_Exercise details_: Using the material that follows, work out how many lines include the word "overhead". Your answer should be that number only.

_Dataset extract_:
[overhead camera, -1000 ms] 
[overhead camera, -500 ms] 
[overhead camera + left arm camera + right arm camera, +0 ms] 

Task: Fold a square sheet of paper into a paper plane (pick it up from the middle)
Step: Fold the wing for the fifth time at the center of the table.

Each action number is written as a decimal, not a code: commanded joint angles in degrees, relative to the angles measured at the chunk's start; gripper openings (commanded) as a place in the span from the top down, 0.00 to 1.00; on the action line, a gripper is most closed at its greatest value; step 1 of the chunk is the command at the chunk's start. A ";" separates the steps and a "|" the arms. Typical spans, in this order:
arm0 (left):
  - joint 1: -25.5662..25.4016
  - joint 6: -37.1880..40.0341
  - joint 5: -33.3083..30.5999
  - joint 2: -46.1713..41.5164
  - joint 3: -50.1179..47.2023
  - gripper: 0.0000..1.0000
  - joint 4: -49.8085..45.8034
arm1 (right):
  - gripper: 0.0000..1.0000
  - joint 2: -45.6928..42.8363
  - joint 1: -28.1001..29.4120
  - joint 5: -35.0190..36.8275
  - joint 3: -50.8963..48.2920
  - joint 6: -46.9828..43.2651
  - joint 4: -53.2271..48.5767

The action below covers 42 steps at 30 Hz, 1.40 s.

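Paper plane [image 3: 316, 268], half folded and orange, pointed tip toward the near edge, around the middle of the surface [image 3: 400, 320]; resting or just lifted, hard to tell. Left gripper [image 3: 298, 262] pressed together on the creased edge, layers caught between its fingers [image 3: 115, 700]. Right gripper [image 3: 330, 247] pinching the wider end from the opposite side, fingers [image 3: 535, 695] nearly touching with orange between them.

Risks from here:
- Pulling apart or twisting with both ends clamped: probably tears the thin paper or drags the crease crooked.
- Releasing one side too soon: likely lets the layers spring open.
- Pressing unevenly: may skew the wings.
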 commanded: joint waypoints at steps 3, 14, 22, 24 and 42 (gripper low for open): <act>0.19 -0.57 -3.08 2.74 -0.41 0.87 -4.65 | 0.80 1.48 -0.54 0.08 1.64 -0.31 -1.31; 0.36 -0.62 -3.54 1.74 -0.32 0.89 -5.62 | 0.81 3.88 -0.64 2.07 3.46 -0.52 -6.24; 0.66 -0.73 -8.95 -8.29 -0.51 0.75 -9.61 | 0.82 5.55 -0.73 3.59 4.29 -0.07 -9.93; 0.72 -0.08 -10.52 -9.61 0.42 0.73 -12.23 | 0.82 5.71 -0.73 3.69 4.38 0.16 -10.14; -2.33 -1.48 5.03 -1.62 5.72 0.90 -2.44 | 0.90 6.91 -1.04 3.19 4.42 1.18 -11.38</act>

_Solution for this exercise_: 3